----- Given entries -----
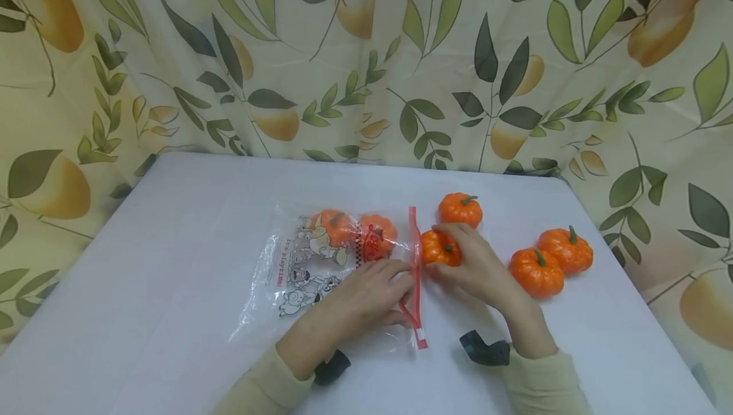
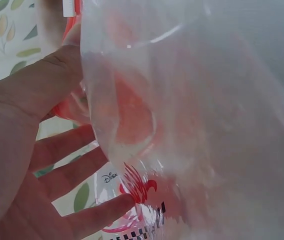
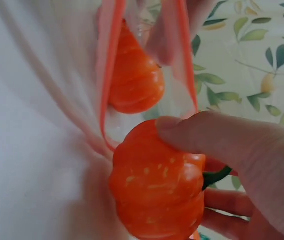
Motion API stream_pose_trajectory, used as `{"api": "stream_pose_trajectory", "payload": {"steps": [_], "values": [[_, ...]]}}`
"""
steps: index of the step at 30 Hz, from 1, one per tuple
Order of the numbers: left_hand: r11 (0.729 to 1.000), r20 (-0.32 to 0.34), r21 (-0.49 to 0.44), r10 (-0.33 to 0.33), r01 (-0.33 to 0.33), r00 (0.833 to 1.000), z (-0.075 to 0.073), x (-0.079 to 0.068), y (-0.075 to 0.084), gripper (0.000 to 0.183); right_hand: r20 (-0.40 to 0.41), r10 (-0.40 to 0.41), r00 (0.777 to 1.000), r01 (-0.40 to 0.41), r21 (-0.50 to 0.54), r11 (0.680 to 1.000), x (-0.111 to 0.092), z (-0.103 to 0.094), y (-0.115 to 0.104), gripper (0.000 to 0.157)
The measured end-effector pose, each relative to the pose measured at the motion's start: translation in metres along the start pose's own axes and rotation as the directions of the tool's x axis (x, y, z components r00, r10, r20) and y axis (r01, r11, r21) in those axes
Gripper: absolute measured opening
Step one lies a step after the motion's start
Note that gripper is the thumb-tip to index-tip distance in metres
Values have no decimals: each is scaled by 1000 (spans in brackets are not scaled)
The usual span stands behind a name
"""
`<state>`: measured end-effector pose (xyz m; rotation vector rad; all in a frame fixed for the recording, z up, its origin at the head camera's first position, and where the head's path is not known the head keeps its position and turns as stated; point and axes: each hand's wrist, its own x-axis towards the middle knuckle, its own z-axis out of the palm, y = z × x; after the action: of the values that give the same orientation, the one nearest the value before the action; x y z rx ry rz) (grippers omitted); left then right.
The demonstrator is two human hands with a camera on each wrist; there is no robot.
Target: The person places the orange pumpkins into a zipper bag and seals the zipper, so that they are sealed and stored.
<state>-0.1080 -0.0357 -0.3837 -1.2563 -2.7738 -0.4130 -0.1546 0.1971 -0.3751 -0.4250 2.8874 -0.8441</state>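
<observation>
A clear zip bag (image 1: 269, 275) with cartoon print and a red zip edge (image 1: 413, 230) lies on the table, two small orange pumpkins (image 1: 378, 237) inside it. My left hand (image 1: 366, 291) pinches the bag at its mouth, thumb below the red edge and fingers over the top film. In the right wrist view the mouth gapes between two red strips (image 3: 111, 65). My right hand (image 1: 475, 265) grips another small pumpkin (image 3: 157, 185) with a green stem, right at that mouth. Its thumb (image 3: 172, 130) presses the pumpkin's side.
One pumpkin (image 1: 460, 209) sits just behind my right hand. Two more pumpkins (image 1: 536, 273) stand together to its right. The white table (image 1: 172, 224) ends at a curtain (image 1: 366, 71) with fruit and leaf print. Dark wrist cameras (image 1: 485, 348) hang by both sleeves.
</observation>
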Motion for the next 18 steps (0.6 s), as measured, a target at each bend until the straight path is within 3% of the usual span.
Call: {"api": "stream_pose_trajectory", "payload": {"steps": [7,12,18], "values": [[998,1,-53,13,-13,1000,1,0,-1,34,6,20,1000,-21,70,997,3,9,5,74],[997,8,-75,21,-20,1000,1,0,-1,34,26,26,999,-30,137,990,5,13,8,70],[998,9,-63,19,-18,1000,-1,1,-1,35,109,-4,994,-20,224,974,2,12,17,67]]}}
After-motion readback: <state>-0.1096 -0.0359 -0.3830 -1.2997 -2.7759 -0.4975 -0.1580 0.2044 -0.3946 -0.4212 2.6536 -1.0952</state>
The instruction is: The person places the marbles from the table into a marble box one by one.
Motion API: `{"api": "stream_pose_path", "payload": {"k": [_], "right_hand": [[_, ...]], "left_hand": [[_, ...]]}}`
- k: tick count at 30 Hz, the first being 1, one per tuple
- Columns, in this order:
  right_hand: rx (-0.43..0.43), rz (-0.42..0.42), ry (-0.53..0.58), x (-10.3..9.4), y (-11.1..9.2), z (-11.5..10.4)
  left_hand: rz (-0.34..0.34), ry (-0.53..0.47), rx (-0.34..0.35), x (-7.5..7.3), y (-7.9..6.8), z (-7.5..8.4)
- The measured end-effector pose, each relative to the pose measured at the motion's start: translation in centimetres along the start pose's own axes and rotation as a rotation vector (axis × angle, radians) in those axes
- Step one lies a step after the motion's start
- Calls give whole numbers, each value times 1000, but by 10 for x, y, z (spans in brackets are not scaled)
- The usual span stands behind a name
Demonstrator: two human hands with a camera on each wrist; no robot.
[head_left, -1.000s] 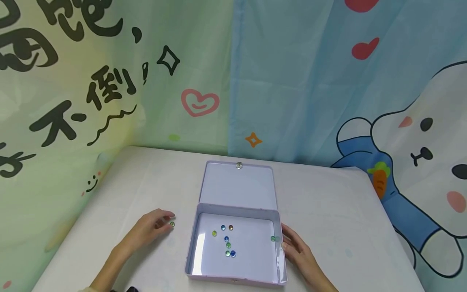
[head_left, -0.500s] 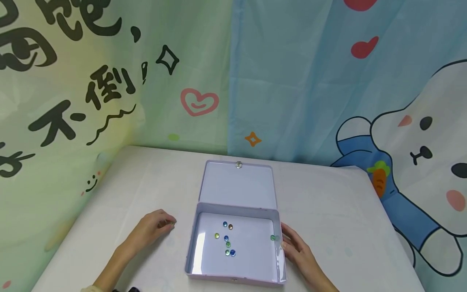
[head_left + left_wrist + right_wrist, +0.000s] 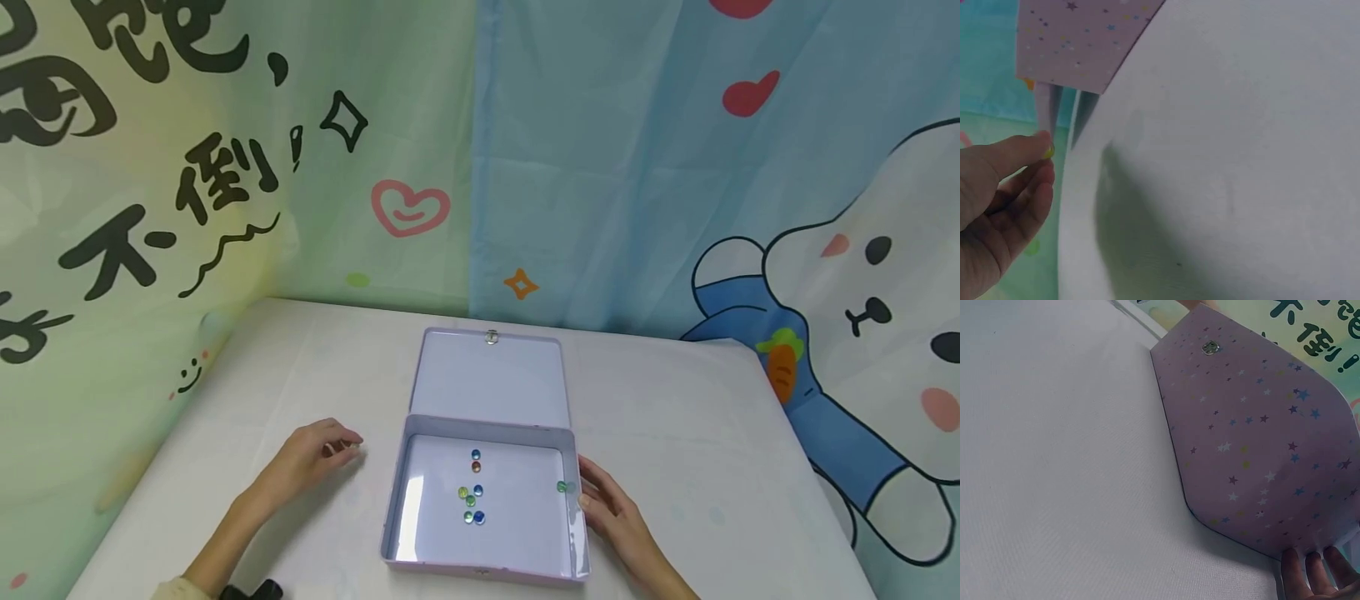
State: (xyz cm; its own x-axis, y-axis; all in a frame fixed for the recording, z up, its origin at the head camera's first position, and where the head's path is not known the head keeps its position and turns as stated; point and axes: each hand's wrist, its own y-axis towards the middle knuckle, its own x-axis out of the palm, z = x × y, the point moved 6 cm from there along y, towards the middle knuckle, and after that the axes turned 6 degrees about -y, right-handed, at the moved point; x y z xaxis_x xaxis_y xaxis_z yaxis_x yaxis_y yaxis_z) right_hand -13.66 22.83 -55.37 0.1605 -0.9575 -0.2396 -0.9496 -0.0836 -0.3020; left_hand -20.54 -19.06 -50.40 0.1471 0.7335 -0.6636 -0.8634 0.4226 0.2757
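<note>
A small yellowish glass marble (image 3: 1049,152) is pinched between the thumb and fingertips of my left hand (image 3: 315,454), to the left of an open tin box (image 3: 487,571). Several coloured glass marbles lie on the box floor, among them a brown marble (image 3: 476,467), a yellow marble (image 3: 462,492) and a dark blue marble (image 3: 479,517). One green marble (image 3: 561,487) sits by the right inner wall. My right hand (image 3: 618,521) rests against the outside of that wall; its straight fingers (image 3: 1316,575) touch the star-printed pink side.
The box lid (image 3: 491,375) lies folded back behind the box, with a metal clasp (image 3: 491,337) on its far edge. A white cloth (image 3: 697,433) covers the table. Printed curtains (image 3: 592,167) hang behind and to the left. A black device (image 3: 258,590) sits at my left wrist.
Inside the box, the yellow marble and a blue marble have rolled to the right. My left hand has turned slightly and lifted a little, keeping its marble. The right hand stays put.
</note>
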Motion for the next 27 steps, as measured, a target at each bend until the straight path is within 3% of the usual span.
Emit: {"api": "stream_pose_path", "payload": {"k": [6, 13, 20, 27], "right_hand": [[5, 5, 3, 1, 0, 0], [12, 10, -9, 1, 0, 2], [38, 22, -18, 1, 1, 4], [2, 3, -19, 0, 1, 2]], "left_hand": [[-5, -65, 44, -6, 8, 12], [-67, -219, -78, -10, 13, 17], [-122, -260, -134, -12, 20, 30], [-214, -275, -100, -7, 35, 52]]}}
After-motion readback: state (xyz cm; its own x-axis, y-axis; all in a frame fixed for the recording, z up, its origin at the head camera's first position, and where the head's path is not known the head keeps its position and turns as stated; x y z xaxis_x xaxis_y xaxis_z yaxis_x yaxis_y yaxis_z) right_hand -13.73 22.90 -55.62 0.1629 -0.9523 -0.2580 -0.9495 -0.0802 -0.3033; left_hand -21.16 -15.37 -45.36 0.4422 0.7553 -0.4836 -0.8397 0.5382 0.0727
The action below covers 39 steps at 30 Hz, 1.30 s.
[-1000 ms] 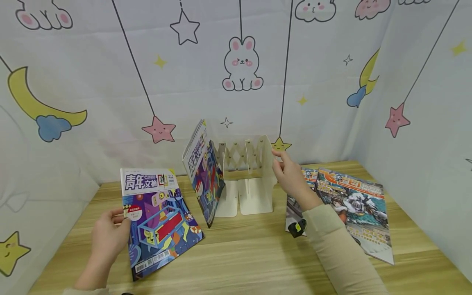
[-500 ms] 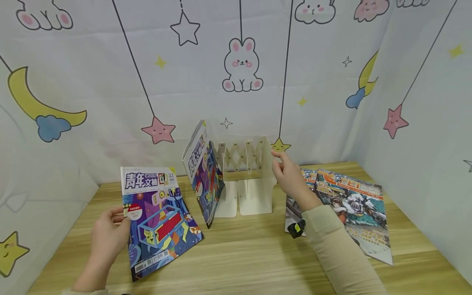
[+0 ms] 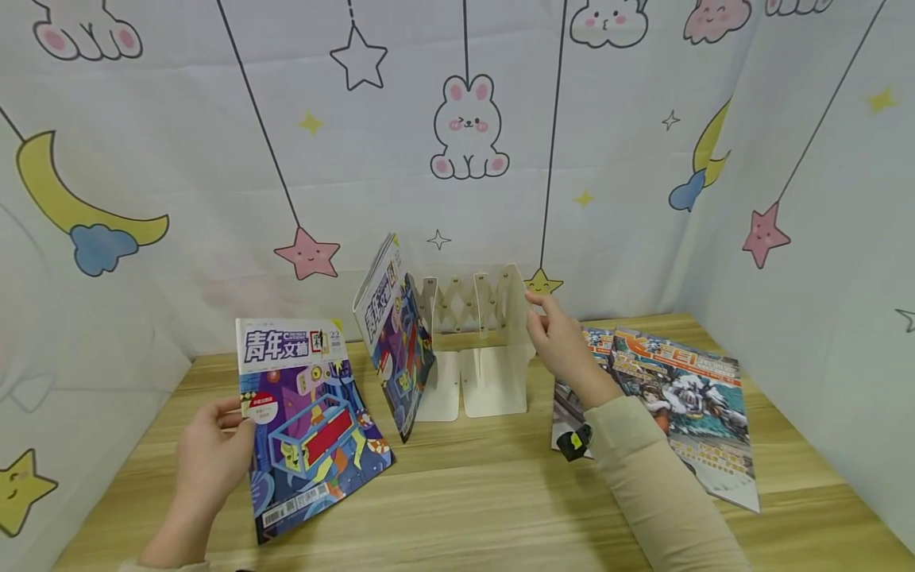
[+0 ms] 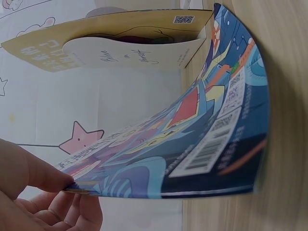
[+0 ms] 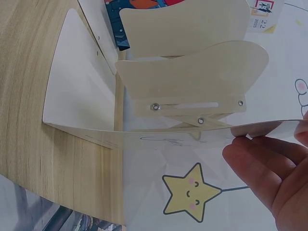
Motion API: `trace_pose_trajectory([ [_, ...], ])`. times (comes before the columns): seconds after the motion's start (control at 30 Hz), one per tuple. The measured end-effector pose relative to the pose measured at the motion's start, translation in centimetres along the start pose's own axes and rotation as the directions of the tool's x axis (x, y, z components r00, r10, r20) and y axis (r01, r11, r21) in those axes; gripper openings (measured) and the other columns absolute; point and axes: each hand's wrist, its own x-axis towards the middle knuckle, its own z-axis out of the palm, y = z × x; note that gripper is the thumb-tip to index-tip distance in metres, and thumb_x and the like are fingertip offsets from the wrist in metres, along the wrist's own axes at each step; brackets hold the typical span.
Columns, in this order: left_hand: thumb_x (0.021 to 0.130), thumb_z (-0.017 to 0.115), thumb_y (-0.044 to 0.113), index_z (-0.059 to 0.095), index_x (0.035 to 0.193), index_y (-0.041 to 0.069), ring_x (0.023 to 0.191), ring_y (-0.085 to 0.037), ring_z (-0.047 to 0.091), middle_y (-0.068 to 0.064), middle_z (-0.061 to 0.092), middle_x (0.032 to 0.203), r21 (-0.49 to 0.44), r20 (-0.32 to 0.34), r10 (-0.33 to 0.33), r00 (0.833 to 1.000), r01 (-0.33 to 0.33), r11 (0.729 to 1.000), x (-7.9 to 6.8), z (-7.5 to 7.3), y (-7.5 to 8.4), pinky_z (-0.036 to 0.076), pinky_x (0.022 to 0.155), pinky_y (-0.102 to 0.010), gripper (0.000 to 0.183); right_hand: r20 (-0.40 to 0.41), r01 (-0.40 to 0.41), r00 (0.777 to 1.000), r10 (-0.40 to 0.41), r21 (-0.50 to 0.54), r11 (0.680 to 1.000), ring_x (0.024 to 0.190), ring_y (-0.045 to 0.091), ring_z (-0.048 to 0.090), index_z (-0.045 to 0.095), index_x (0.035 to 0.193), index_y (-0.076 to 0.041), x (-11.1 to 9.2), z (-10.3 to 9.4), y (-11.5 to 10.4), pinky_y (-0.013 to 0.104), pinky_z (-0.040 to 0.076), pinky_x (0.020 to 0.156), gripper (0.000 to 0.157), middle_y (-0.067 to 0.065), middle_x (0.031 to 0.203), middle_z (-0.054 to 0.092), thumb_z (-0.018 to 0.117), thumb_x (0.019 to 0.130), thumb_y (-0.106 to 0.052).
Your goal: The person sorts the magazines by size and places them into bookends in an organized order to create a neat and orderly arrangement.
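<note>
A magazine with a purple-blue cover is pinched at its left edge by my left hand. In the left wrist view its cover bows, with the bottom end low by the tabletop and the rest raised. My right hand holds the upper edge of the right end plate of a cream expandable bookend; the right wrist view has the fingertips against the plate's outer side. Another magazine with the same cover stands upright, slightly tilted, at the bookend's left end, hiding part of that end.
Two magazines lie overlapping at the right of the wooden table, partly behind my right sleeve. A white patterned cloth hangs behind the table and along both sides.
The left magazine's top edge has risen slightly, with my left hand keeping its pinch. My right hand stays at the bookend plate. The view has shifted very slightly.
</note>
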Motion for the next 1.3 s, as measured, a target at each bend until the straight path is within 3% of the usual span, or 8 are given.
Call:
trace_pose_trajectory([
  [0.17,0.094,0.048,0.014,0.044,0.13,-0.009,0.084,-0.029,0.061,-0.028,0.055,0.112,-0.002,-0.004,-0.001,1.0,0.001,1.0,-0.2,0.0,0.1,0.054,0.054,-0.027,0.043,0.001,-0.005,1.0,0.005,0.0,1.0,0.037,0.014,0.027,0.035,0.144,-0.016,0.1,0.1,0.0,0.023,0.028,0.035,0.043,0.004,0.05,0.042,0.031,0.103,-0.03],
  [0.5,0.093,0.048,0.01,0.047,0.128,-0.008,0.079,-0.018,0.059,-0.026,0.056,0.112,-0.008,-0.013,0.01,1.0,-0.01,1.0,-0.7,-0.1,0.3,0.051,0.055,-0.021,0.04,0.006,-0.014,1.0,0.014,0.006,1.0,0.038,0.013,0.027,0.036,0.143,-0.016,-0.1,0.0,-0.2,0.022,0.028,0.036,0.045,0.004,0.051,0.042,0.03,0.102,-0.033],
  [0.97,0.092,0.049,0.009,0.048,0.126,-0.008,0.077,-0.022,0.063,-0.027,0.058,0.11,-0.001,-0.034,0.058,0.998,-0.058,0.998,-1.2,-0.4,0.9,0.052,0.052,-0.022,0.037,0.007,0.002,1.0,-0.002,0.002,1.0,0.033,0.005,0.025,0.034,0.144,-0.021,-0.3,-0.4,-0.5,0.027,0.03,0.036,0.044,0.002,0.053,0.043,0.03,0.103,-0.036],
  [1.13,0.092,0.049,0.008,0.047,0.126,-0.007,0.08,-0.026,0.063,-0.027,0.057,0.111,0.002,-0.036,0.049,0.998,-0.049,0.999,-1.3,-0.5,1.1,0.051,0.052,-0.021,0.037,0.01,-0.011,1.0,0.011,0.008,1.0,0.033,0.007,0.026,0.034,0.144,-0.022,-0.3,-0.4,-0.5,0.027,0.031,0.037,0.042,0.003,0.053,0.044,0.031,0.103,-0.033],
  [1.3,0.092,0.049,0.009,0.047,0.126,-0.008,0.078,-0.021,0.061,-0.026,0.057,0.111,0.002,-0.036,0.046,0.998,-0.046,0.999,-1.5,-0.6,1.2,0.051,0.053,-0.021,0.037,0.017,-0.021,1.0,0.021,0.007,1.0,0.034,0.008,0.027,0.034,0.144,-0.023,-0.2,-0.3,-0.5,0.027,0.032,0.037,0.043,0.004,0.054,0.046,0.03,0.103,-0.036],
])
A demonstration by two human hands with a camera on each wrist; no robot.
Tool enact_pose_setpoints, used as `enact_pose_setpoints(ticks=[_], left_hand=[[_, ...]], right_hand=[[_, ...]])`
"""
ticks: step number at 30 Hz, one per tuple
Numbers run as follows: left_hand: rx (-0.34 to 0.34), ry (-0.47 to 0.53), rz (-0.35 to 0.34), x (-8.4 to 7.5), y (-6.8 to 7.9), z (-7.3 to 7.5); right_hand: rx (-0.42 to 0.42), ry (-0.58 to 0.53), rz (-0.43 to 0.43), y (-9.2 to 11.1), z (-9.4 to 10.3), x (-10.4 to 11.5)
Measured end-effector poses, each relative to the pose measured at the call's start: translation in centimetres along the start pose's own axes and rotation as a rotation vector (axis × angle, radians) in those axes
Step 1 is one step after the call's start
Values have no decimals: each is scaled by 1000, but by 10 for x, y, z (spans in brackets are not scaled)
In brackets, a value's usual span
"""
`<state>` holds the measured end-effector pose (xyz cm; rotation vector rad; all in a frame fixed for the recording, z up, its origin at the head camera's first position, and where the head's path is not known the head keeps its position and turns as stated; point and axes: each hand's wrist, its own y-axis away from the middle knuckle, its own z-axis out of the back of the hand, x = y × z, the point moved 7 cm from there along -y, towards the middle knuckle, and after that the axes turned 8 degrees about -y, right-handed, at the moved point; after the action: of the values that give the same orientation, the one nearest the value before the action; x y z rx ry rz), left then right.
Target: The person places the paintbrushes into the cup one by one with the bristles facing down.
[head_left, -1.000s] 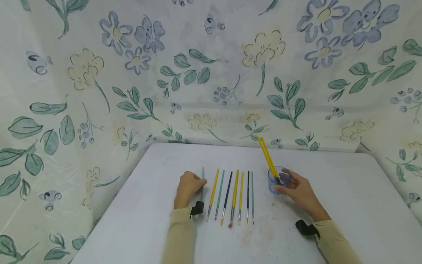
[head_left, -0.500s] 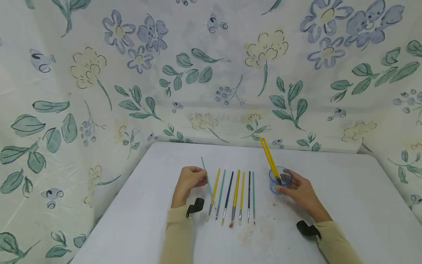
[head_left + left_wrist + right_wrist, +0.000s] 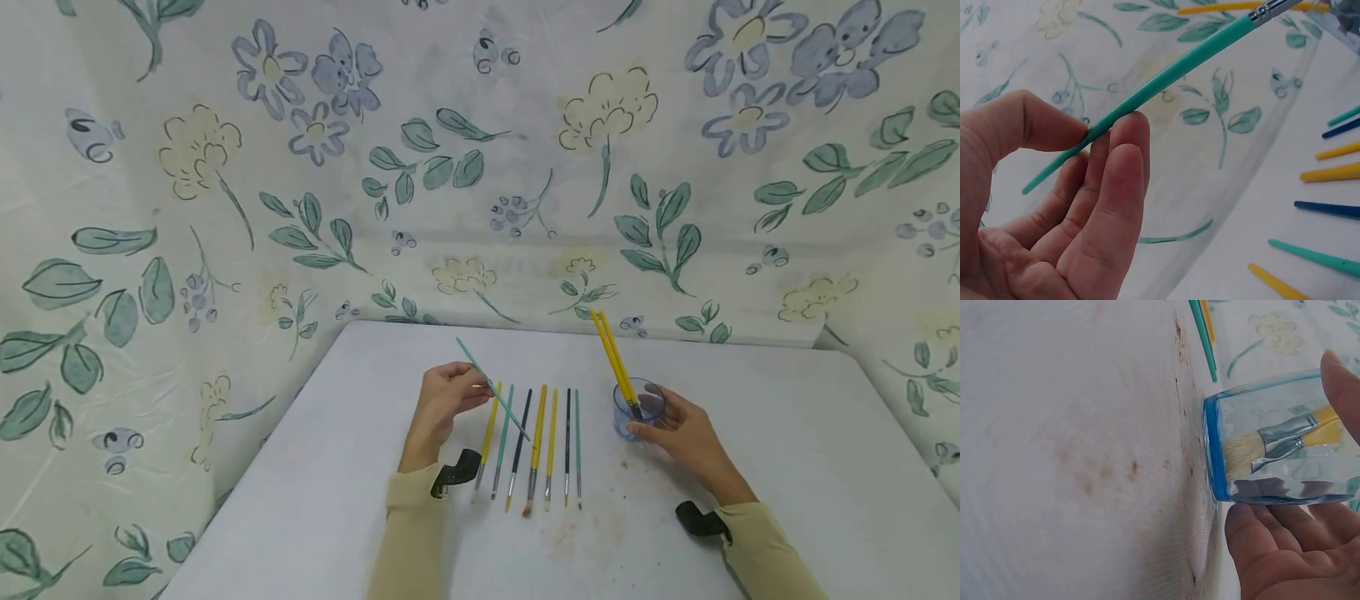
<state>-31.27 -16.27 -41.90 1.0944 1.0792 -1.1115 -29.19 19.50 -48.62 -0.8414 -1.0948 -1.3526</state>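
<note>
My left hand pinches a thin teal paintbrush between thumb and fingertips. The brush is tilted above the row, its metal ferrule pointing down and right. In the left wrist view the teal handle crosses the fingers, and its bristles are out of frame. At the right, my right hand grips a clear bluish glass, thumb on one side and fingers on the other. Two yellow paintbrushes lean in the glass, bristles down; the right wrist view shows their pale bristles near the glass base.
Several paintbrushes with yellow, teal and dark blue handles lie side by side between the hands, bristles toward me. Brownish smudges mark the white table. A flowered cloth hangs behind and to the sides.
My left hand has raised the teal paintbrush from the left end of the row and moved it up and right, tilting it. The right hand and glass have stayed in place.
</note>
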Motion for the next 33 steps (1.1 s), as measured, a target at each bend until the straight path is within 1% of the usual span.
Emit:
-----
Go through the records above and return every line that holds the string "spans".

Values have no decimals: each is scaled by 1000 (spans in brackets are not scaled)
- Calls give whole numbers, each value times 1000, but by 10 for x, y, z (spans in brackets are not scaled)
Values have no decimals: each is scaled by 1000, but by 10 for x, y, z (spans in brackets are not scaled)

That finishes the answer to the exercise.